● **EXERCISE GOAL**: The result should be every line in the data below that carries the string "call".

<<<<

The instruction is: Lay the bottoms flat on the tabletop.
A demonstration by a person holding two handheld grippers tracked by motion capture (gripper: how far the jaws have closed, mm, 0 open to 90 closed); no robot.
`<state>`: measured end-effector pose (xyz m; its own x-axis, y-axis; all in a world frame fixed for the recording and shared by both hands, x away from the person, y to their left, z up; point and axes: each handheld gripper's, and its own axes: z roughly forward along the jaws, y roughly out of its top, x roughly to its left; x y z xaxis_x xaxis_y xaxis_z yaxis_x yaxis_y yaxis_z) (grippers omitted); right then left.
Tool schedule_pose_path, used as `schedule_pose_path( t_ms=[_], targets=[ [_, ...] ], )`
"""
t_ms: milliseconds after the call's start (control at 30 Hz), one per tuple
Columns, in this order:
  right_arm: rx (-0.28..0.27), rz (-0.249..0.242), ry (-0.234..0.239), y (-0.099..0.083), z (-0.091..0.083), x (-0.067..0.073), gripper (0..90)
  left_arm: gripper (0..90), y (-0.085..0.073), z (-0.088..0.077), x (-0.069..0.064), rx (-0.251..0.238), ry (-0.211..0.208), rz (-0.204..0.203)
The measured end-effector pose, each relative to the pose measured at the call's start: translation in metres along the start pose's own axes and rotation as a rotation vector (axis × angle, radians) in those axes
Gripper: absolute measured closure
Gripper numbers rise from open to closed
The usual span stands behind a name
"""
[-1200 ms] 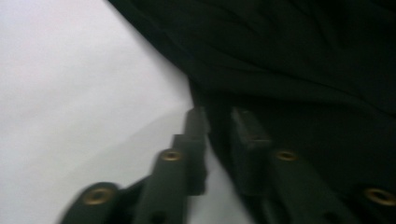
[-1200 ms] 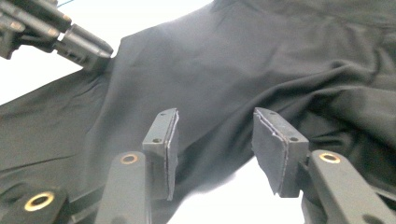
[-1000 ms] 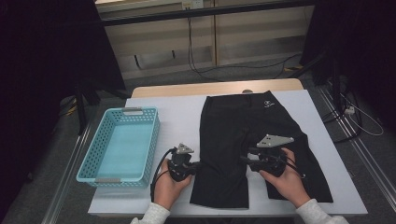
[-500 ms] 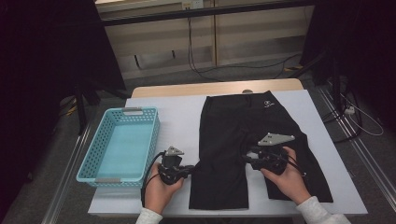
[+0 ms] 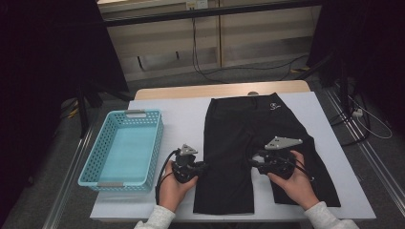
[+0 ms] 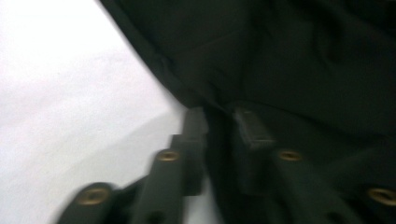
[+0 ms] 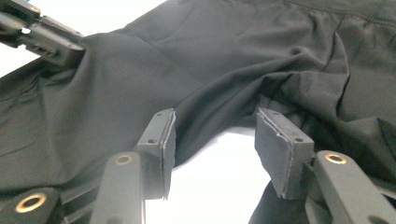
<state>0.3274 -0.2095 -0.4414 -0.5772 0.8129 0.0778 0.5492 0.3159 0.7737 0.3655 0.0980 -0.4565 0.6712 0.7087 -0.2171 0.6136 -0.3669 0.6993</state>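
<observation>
Black shorts lie flat on the white table, waistband at the far end. My left gripper sits at the outer edge of the left leg. Its jaws have just been opening and stand a little apart, with the dark hem between them. My right gripper rests by the crotch, between the two legs. In the right gripper view its jaws stand open over bare table, a fold of the shorts just past the tips. The left gripper appears there at top left.
A light blue mesh basket stands on the table's left side, close to my left hand. Cables run over the floor behind the table and at the right.
My left hand drew back a little toward the near left, then came back to the shorts' left edge. The right hand has stayed where it was.
</observation>
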Motion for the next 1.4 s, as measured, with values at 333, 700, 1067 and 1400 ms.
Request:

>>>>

● **PROBLEM SOLUTION**:
t_ms: milliseconds after the call's start (control at 30 Hz), one per tuple
The measured end-effector pose, each relative to the pose measured at the call's start: translation in metres along the start pose's own axes and rotation as a rotation vector (axis × angle, radians) in those axes

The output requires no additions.